History of Pila

Pila Historical Society Foundation Inc.

Don Felizardo de Rivera (1755-1810) Fundador

The pros had recaptured the local offices in the same year (1804). Now their true leader emerged in the person of Don Felizardo de Rivera, the eldest of the Rivera brothers. He had been the town executive from 1792 to 1793 but apparently chose to stay in the background during the long litigation. Instead, he had been quietly drawing up gridiron plans for the new site; necessity had transformed him into a self-taught town architect. He had patiently kept these plans against the day when the transfer would become an officially sanctioned reality. To implement them, he again served as the gobernadorcillo in alternate years, starting in 1805, then in 1807, and finally in 1809. He died in 1810 and the first of his four sons, José de Rivera, took over the post in 1811. Because of his dynamic leadership during the transition and his orderly design, which both evoked and deserved the ancient name of the town, Don Felizardo is considered by his town mates as the founder of Nueva Pila (Santiago 1983; Rivera 1810; Lipa Diocese 1910-60; Eulalia Bartolomé y Rivera 1971 interview). (40)
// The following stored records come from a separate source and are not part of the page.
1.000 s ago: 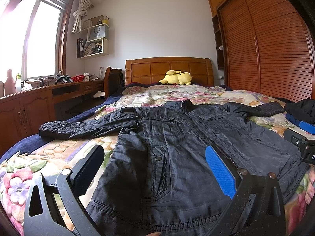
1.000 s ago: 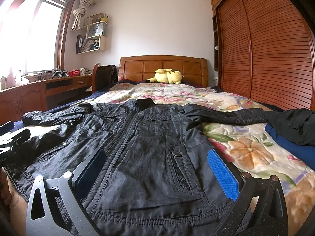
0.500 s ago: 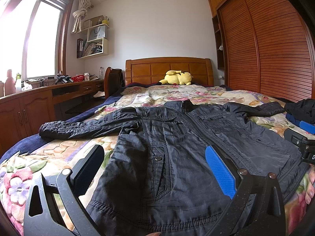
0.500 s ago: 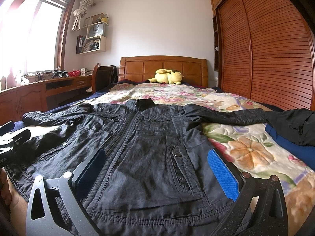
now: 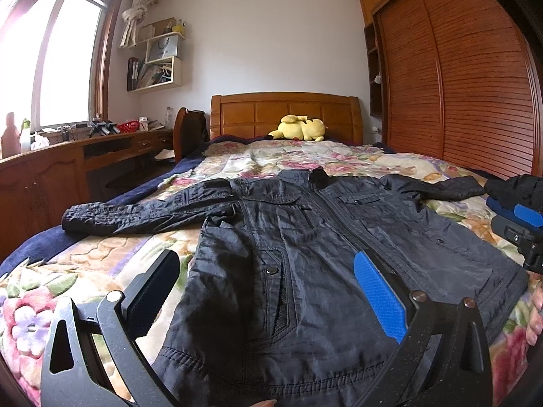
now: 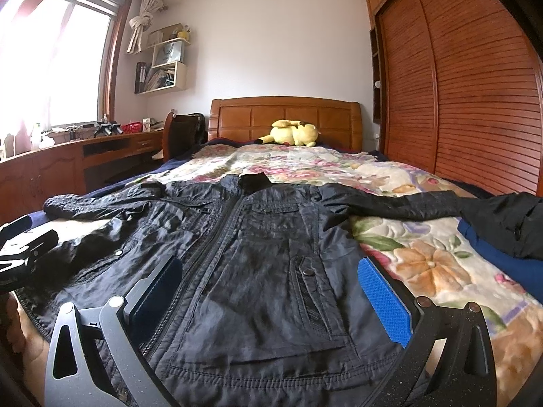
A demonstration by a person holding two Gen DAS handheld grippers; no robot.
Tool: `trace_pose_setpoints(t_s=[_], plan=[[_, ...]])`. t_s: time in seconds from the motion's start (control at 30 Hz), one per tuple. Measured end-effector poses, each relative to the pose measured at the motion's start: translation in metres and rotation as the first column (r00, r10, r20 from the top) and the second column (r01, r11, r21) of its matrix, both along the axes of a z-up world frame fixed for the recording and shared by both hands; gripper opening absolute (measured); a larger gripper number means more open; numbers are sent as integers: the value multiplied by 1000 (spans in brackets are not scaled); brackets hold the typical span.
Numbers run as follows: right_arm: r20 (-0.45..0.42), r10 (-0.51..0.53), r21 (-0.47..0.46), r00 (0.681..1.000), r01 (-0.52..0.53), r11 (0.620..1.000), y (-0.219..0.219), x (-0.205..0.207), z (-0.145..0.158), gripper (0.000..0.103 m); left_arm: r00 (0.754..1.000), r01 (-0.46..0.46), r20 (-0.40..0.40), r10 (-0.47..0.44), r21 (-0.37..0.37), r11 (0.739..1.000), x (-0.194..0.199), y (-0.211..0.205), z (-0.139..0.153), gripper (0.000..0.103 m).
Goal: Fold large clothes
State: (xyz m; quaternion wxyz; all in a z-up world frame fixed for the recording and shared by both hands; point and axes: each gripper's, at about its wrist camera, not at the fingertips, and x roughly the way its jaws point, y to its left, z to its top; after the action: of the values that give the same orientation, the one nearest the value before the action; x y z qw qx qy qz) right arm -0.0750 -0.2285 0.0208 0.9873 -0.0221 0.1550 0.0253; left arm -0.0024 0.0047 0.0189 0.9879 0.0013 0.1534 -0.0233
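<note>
1. While the dark jacket [image 5: 305,254] lies spread flat, front up, on the floral bedspread [image 5: 85,257], both sleeves out to the sides, you're at the very start: no fold made yet.
2. Your left gripper [image 5: 264,291] hovers at the hem with its jaws wide apart, gripping nothing.
3. Your right gripper [image 6: 271,291] matches it, fingers spread over the hem near the zip [image 6: 217,237], empty too.
4. Next, I'd say, you pick a sleeve [image 5: 135,213] or a side edge, pinch it cleanly, and carry it across the chest.
5. Mind the folded pile [image 6: 509,230] beside the right cuff.
</note>
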Motion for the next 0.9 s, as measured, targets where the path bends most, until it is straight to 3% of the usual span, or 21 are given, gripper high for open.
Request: trace_pose_setpoints(t_s=[0.43, 0.7, 0.9], plan=[[33, 53, 14, 998, -54, 998, 24, 16, 31, 103, 1000, -10, -14, 10, -2, 1000, 15, 16, 28, 103], [-27, 107, 46, 994, -105, 993, 37, 54, 21, 103, 999, -35, -27, 36, 58, 998, 29, 41, 37, 103], [-77, 148, 71, 986, -143, 987, 47, 83, 24, 103, 994, -28, -98, 38, 110, 994, 54, 69, 27, 103]])
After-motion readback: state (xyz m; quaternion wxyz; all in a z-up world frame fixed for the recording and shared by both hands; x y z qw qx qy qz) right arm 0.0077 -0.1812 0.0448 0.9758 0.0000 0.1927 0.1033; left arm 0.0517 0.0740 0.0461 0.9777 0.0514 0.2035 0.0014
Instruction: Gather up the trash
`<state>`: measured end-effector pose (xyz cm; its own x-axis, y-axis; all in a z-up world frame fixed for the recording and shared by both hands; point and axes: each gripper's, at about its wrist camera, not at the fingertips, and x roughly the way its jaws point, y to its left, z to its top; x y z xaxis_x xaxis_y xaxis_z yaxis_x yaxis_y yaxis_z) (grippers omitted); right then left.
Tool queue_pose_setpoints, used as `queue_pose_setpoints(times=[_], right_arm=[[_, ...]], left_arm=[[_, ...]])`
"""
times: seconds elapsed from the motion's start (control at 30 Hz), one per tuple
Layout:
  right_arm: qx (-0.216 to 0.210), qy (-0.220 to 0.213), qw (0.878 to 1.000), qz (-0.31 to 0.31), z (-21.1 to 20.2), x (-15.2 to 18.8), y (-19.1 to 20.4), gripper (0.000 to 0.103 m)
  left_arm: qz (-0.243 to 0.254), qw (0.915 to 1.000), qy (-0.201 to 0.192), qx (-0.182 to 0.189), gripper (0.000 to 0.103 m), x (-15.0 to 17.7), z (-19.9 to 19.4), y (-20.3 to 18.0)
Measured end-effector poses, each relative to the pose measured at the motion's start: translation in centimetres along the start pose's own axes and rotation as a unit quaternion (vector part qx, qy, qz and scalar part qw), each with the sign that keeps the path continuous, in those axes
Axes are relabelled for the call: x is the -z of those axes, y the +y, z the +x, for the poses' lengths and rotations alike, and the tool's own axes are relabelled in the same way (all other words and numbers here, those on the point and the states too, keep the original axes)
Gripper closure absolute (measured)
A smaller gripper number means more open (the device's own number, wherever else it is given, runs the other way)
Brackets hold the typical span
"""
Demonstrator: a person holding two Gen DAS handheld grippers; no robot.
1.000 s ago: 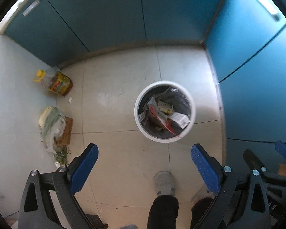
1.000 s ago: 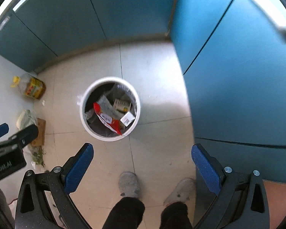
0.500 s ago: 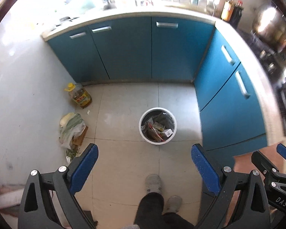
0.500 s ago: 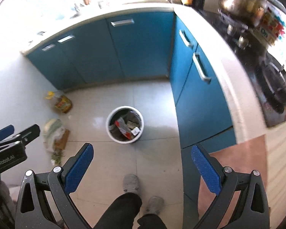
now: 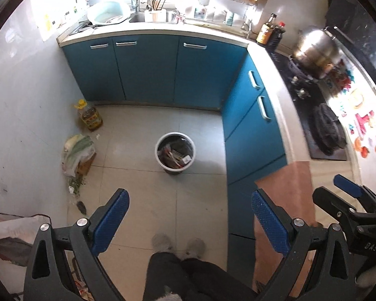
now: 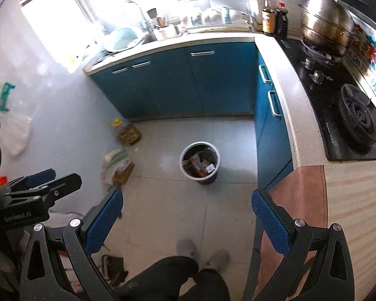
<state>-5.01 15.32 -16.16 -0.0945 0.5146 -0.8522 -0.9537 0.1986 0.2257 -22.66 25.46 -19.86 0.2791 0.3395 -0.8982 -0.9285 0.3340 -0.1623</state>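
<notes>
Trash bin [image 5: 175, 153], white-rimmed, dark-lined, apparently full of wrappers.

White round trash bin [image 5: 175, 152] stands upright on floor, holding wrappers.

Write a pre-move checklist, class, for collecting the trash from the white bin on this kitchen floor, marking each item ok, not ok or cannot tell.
1. Left tool open and holding nothing: ok.
2. Right tool open and holding nothing: ok.
3. Round white plastic trash bin upright, in view of both cameras: ok.
4. Grey tiled floor between feet and bin free of obstacles: ok.
5. Tools within reach of bin: not ok, both held high above it.
6. Bin liner edge graspable: cannot tell.
</notes>
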Motion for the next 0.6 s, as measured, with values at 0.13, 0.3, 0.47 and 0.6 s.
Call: queue_pose_setpoints(times=[0.13, 0.3, 0.47, 0.6], right_arm=[[-0.026, 0.004, 1.0, -0.002, -1.6, 0.7, 0.6, 0.0], [-0.045, -0.002, 0.999, 0.005, -3.1, 0.8, 1.2, 0.0], [-0.055, -0.01, 0.998, -0.002, -4.2, 0.7, 2.2, 0.0], [-0.063, -0.008, 0.998, -0.006, -4.4, 0.6, 3.0, 0.0]], left_arm=[[-0.006, 0.9995, -0.004, 0.03, 0.0, 0.7, -1.9, 0.4], [0.003, 0.9989, -0.027, 0.038, 0.0, 1.1, -4.3, 0.4], [0.002, 0.9983, -0.041, 0.043, 0.0, 1.5, -5.6, 0.9], [0.003, 0.9976, -0.045, 0.052, 0.0, 1.6, -5.9, 1.0]])
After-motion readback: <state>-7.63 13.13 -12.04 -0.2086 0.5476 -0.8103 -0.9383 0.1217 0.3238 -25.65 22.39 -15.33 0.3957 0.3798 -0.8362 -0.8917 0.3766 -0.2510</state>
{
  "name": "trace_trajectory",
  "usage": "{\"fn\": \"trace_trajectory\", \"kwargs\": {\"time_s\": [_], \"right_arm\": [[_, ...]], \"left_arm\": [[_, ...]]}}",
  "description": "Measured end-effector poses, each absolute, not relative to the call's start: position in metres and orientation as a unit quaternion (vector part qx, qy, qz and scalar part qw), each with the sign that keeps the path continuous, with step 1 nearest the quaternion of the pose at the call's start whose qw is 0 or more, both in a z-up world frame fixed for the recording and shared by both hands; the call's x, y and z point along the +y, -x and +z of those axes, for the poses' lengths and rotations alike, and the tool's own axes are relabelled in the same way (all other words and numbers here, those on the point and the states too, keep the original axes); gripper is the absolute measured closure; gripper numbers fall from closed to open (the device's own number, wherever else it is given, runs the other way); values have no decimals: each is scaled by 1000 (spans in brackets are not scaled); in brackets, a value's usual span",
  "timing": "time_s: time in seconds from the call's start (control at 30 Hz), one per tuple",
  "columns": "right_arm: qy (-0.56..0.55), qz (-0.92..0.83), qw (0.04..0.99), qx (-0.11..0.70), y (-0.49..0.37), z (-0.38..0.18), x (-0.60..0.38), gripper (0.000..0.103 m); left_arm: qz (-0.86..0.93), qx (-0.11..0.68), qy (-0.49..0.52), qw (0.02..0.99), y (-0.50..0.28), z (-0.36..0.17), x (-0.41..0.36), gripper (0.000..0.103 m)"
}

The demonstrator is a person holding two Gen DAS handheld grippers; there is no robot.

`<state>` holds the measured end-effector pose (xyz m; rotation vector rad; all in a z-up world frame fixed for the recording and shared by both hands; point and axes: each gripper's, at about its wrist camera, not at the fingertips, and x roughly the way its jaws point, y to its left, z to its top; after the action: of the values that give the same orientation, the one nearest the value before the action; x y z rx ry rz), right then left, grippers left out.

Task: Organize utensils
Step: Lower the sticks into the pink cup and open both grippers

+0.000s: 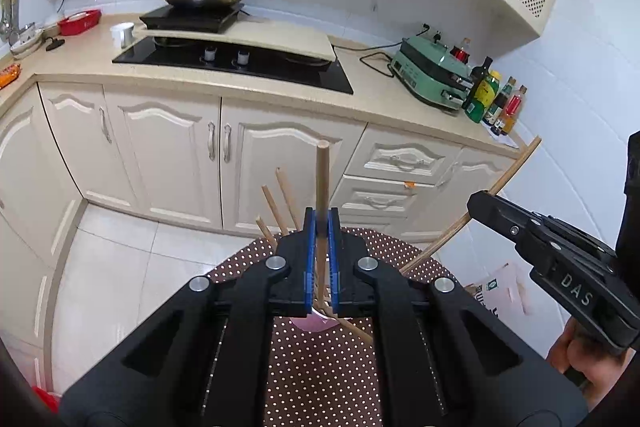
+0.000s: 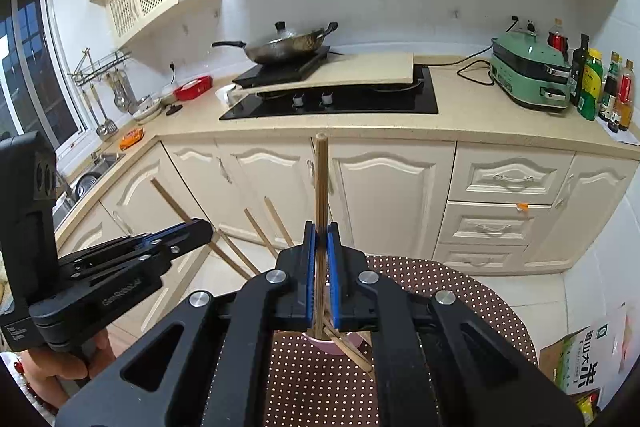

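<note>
"DAS" shows in raised letters on the right tongs (image 1: 476, 201), seen from the left wrist view. The left tongs (image 2: 200, 227) carry pale lettering, too blurred to read. Large Chinese characters mark the cardboard box (image 2: 576, 359) on the floor, illegible.

Each wrist view looks forward along its own gripper fingers from close above a polka-dot table (image 1: 320, 367), facing the kitchen counter (image 2: 472, 123). Both share the black hob (image 1: 240, 61), wok (image 2: 286, 47) and green appliance (image 2: 528, 75); each glimpses the other gripper at its edge.
</note>
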<state>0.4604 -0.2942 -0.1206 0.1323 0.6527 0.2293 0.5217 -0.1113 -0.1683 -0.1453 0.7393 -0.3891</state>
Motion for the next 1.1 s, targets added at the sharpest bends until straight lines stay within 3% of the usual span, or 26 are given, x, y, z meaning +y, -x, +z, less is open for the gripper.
{"fn": "trace_trajectory", "kwargs": {"time_s": [1.1], "right_arm": [[-48,108,903,414,-467,-183,-274,98]], "left_arm": [[-219,444,8,869,-518,-248,-142,96]]}}
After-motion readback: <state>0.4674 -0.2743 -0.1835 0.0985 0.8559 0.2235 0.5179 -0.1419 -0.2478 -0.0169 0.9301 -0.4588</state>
Since the Riveras had been prominently established in Pagalangan for at least four generations, it was neither an easy matter for them to abandon their ancestral soil. Although they subdivided Sta. Clara, retaining all the residential lots around the rectangular plaza between the church and the town hall, they had to donate the rest to the distressed citizens and local church and state. The clearing and development of a hitherto dormant section of Pila contributed to the expansion of its agricultural economy. The Riveras further pledged their spiritual and material support to the church in perpetuum up the last of their line (Santiago 1983; Rivera 1810). The new town acknowledged its gratitude by christening the principal street “Rivera,” which connects it like a long umbilical cord to Pagalangan. Two parallel streets were named for their family allies, “Ruiz” and “Oca.” As a consolation for the contras, one street farther east was named “de Castro.” The grandmothers of the Ruizes and the de Castros were also Riveras. (41)

By late 1811, the old church was virtually the only building left languishing in Pagalangan. The isolated but still pulsating heart and soul of Pila Antigua, the temple was torn down and transplanted almost stone by stone to Sta. Clara to infuse new life into the new town. (42) Pila, along with its archival records, has survived a revolution, two wars and various natural calamities, all except floods, which never bothered the town again.